Bernard Lawrence is an American journalist stationed in Paris. A playboy, he has devised an ingenious system for juggling three girlfriends: he dates flight attendants who are assigned to international routes on non-intersecting flight schedules so that only one is in the country at any given time. He has their routes detailed with such precision that he can drop off his British United Airways girlfriend for her outgoing flight and pick up his inbound Lufthansa girlfriend on the same trip to the airport, while his Air France girlfriend is in a holding pattern elsewhere.
With help from his long-suffering housekeeper Bertha, who swaps the appropriate photos and food in and out of the apartment to match the incoming girlfriend, Lawrence keeps the women unaware of each other's presence in the apartment. They regard Lawrence's flat as their "home" during their Paris layovers.
Bernard is so happy with his life in Paris that he intends to turn down an imminent promotion that would require him to move to New York City. But his life is turned upside down when his girlfriends' airlines begin putting new, state-of-the-art jet aircraft into service. These faster airplanes change all of the existing route schedules and allow flight attendants to spend more time in Paris. Most alarming for Bernard, his three girlfriends will now all be in Paris at the same time.

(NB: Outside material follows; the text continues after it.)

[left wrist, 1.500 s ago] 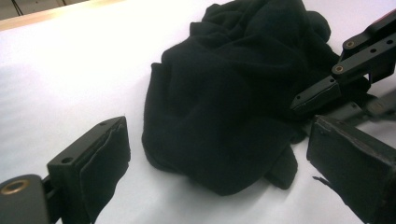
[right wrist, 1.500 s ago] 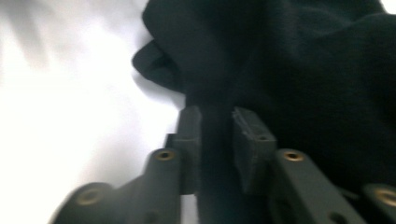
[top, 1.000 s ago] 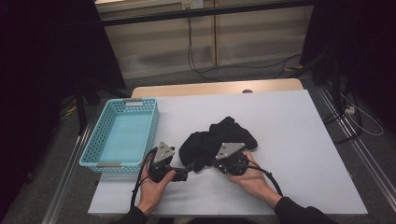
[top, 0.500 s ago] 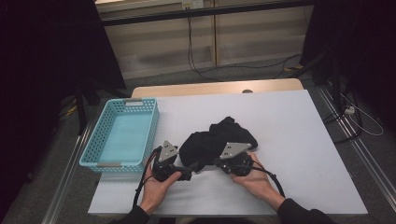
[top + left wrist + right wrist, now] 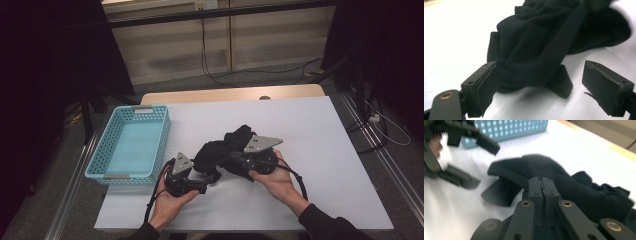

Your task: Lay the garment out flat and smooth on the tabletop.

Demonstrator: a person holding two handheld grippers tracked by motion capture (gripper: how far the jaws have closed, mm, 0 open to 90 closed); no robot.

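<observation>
A crumpled black cloth (image 5: pixel 220 152) lies on the white table (image 5: pixel 310 130), near its front. My right gripper (image 5: pixel 236 157) is shut on a fold of the cloth (image 5: pixel 574 192) and holds that part raised off the table; its jaws (image 5: pixel 541 181) meet tightly. My left gripper (image 5: pixel 204 187) sits low at the cloth's near left edge. Its jaws have just been closing and still stand wide apart (image 5: pixel 541 70). A hanging fold of cloth (image 5: pixel 536 57) lies between them, brushing one pad (image 5: pixel 486 82) while the other stays apart from it.
A light blue perforated basket (image 5: pixel 100 165) stands at the table's left edge, beside the left hand, and its wall (image 5: pixel 509 130) is seen beyond the left gripper (image 5: pixel 486 165). Cables trail from both grippers toward the front edge.
The right gripper has risen a little, pulling its part of the cloth up. The left hand has stayed in place by the cloth's edge.
</observation>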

Robert Reed, a fellow journalist and an old acquaintance, complicates Bernard's life even further when he arrives in town and is unable to find a hotel room. He insists on staying in Bernard's apartment for a few days. When he sees Bernard's living situation, he schemes to take over Bernard's apartment, girls, housekeeper and job while manipulating Bernard into taking the new job in New York.
Director John Rich was under contract to Hal Wallis who assigned him to the film. The director saw the play in London and "realized at once that it was a giant European hit because its driving issue was satirically poking fun at American sexual proclivities in the jet age. I felt that a film based on this theme would do extremely well in foreign markets but probably wouldn’t be received happily by U.S. audiences. Wallis disagreed with my comments."[4]
According to Rich, Wallis insisted on casting Tony Curtis and Jerry Lewis in the leads. Rich liked Curtis but would have preferred Jack Lemmon or Dick Van Dyke instead of Lewis, who he felt would fall "back on familiary schtick rather than aiming for honesty."[5]
Boeing Boeing was filmed from April 8 to June 30, 1965. Rich says initially Lewis misbehaved but the director threatened him and they forged a capable working relationship after that.[6]
As Curtis and Lewis both wanted top billing, their names at the beginning of the film spin around in a circle with an airplane nacelle behind them.[7] For the film's trailer, the animation was repeated and neither name was spoken aloud. On the film's posters, the names made an "X", with Lewis' name going up from the bottom left and Curtis' name going down from the upper left.
The film is one of the first times where audiences were able to hear Lewis speak with his normal voice throughout.[8] It was a departure from the clownish style of visual comedy his fans had become accustomed to.